O medo como afeto desmobilizador. Por Débora Diniz

Em sua nova coluna, Débora Diniz reflete a intenção perversa do governo Bolsonaro de provocar um ruído e disseminar o medo

Na Marie Claire

Circulou a notícia de que o novo governo revisaria a política de bolsas para a pós-graduação, cancelaria bolsas vigentes ou mesmo não aprovaria novos bolsistas se estes não estivessem alinhados à ideologia populista de Bolsonaro. Verdade ou bravata, a notícia tem um objetivo: disseminar o medo entre uma juventude que majoritariamente não votou no presidente e que não se sensibiliza por notícias falsas de WhatsApp. Enquanto não for uma política de gerenciamento das bolsas pela CAPES ou CNPq, meu conselho aos estudantes de pós-graduação dedicados a temas considerados sensíveis é simples: estudem ainda mais e melhor, escrevam e falem muito. Por trás da notícia sem fonte está a intenção perversa de provocar um ruído e disseminar um afeto: o medo.

Uma das características da ideologia extremista de Bolsonaro é mover-se pela paranoia. Não há loucos no poder, não é disso que falo. A paranoia não é um atributo exclusivo dos que carregam um CID psiquiátrico. Há homens e mulheres comuns que acreditam em teorias conspiratórias contra seus valores ideológicos. A paranoia é uma das forças que move o extremismo populista – para lidar com o próprio medo que os assola, a estratégia é intimidar os que consideram adversários. Não por acaso a notícia tem um alvo, ao mesmo tempo, poderoso e vulnerável: estudantes de pós-graduação dependentes do financiamento do Estado para serem professores, pesquisadores e intelectuais do país. Como não há tempo para romper o ciclo de formação já iniciado muito antes da chegada de Bolsonaro ao poder, a estratégia é assustá-los pela força bruta.

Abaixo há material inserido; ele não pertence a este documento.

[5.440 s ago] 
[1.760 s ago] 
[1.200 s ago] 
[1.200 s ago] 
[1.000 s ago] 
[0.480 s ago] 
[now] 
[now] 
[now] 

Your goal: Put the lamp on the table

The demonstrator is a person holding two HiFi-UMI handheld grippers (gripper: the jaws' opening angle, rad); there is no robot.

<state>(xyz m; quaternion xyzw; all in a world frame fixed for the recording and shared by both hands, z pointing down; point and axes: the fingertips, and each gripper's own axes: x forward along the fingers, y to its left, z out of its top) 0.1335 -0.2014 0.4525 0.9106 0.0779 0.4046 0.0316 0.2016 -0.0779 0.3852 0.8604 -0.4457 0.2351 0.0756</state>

Se atacam é porque têm medo. Se têm medo é porque acreditam na conspiração paranoica que os ameaça – ministra Damares acredita na pureza de suas crenças de que “menina veste rosa e menino veste azul”. Não é metáfora, como tentou se justificar depois do ocorrido em cadeia nacional, é o essencialismo de sua doutrina moral transposta para a pasta de direitos humanos. Os bolsonaristas acreditam que a TV Globo é uma empresa do PT que deve ser boicotada e persegue o presidente. Há uma dose de estratégia nesta crença, além de um forte componente paranoico: “se não está comigo, está contra mim”. A vida social é organizada por um binarismo plano – nós e eles, nós contra eles. O risco é que ao serem legitimados no poder político podem fazer uso das instituições do Estado para oprimir os dissidentes da ideologia extremista. Nada mais estratégico do que ter como alvo os estudantes, o grupo vulnerável dentre os gigantes do ensino superior.

Por trás deste jogo, está a ideologia extremista que tomou o poder no país. Se falam tanto em ideologia de gênero, é porque essas são as lentes com que enxergam a realidade – realmente, seus ideais paranoicos são ideológicos sobre como deve ser o bem-viver. Lutarão com as estruturas do Estado para promover as mudanças nas políticas de forma a conformá-las à agenda ideológica. Esse é um dos jogos políticos da democracia. O que não é democrático, no entanto, é disseminar o medo como tática de controle dos que escapam ao controle. Por isso, repito: o afeto do medo não deve nos contagiar. A cautela acende a atenção, mas não nos paralisa para o uso do pensamento na política.

Debora Diniz é antropóloga, professora da UNB e pesquisadora da Anis: Instituto de Bioética. Em 2017, ganhou o prêmio Jabuti pelo livro “Zika: Do Sertão Nordestino à Ameaça Global”. Como documentarista, seus filmes já ganharam mais de 50 prêmios. Sua área de interesse são os direitos das mulheres.